BSB Capital 02/08/2022 às 11:21, Atualizado em 03/08/2022 às 11:35

Nesta quarta-feira (3/8), o Supremo Tribunal Federal analisa se a nova Lei de improbidade pode retroagir para beneficiar quem está condenado e com a suspensão dos direitos políticos. Os ex-governadores José Roberto Arruda e Agnelo Queiroz aguardam a decisão para seguirem como pré-candidatos

Da Redação

O ex-governador José Roberto Arruda (PL) espera que o julgamento do Supremo Tribunal Federal (STF), nesta quarta-feira (3/8), anule as condenações por improbidade administrativa que o torna inelegível, e assim poder continuar candidato a deputado federal. A nova Lei de Improbidade será analisada pela Suprema Corte, a fim de decidir se ela pode retroagir para beneficiar quem já está condenado e com suspensão dos direitos políticos.
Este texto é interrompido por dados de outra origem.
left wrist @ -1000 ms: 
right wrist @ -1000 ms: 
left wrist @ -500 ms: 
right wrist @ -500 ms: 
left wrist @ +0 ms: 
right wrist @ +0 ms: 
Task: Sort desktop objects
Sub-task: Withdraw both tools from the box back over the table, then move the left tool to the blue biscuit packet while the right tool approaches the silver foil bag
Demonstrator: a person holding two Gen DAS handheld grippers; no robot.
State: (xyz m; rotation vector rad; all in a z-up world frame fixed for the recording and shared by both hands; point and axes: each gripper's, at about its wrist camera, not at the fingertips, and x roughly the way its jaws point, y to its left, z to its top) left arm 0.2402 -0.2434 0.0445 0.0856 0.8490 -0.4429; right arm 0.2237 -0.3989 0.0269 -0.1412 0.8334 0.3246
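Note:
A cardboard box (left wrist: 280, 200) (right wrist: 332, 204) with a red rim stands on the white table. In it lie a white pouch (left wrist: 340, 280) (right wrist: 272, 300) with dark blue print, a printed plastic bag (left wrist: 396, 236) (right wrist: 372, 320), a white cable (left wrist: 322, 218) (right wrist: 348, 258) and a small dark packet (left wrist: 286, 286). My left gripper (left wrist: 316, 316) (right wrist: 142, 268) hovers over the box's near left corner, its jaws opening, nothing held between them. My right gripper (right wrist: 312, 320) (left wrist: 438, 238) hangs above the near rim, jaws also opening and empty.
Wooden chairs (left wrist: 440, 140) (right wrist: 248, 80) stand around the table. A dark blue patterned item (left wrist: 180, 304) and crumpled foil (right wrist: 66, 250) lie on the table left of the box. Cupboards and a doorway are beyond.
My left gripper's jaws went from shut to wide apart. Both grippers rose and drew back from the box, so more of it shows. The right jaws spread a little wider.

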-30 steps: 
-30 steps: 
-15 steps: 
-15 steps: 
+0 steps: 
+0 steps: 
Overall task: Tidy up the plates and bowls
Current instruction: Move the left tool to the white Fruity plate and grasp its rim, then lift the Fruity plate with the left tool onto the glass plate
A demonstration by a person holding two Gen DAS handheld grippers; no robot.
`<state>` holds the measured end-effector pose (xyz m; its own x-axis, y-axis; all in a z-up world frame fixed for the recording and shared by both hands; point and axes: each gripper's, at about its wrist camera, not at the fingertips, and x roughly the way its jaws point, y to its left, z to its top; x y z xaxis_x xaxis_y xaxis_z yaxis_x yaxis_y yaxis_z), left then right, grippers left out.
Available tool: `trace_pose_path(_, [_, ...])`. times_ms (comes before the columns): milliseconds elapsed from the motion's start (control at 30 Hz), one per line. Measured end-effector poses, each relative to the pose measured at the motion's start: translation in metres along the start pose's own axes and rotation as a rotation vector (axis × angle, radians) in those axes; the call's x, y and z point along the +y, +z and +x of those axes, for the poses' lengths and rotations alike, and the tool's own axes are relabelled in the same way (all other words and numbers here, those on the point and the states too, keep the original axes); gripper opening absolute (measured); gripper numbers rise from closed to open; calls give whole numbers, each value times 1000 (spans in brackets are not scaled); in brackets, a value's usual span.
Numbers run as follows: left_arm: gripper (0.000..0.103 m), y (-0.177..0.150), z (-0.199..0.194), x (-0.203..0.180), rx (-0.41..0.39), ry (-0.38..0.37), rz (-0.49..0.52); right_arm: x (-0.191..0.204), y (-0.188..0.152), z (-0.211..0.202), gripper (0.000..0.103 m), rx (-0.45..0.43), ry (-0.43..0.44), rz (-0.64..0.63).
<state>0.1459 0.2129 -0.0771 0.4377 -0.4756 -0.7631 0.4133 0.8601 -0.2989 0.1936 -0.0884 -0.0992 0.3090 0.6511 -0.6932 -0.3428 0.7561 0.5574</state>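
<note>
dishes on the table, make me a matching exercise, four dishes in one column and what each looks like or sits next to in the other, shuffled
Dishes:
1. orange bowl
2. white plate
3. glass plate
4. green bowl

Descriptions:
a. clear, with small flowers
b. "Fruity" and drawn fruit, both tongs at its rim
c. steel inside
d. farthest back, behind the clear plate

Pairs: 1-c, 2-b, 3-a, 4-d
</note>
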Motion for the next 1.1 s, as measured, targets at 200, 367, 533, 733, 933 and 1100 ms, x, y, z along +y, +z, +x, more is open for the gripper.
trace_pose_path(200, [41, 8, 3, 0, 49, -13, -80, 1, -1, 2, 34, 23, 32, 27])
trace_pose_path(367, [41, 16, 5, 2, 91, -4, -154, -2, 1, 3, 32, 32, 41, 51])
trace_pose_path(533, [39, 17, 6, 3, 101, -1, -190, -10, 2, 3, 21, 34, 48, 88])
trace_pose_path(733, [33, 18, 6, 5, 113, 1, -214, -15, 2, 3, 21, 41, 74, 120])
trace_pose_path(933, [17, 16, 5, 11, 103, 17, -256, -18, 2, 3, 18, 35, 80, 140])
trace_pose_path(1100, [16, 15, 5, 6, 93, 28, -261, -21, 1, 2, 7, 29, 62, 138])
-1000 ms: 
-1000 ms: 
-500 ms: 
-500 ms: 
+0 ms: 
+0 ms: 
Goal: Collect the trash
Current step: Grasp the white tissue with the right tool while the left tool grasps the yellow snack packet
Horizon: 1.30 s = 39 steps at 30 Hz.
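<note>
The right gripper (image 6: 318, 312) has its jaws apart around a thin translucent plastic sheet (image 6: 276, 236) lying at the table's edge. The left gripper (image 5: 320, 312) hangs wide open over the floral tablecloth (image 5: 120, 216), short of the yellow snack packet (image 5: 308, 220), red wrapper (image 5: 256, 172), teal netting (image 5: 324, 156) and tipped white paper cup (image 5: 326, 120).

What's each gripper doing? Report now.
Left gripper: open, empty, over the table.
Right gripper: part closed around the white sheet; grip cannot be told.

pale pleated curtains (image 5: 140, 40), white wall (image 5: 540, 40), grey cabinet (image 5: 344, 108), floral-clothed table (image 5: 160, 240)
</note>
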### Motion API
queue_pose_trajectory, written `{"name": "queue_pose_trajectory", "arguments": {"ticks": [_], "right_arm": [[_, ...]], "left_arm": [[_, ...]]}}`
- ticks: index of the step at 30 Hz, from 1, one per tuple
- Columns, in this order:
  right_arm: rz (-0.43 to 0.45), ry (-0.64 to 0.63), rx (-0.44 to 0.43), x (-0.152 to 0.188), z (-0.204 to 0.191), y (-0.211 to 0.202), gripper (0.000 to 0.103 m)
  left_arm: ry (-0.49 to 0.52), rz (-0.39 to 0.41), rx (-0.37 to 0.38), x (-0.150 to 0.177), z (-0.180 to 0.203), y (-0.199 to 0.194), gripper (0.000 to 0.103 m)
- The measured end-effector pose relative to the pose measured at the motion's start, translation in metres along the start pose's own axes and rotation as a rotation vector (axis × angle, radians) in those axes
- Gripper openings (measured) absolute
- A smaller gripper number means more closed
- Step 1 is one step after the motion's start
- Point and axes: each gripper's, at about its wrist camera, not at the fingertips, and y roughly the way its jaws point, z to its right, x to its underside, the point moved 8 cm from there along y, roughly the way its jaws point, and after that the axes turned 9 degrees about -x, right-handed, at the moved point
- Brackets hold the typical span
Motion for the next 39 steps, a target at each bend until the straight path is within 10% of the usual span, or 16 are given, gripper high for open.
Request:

Nessa segunda-feira (1/8), o ministro Gurgel de Faria, do Superior Tribunal de Justiça (STJ), havia revogado a liminar que dava a Arruda o direito de disputar as eleições deste ano. Embora a decisão definitiva dependa do STF, uma liminar concedida no plantão judiciário de julho pelo presidente do STJ, Humberto Martins, havia suspendido condenações por improbidade administrativa com pena de inelegibilidade para o ex-governador. Assim, tornado apto a concorrer, Arruda acabou optando por ser pré-candidato à Câmara, além de apoiar a candidatura da esposa, Flávia Arruda (PL), ao Senado. Inclusive, participou da convenção de seu partido, o PL, junto ao MDB do governador Ibaneis Rocha e do PP, realizada nesse domingo (31/7).

Agnelo

A definição desta quarta-feira no STF também é aguardada pelo ex-governador Agnelo Queiroz (PT). Agnelo, embora respaldado pela direção nacional da federação PT-PV-PCdoB, sofre com a desconfiança de correligionários locais, que temem que, caso o ex-governador venha a sofrer algum tipo de impedimento, prejudique o quociente eleitoral, com a possível anulação de seus votos, conforme noticiado no Brasília Capital na matéria sobre o dia D, no domingo (31/7). Alguns petistas entendem que seria mais seguro a troca de Agnelo por um nome sem problemas com a Justiça. Sendo o nome do ex-deputado Geraldo Magela o mais viável.

Com informações do Correio Braziliense.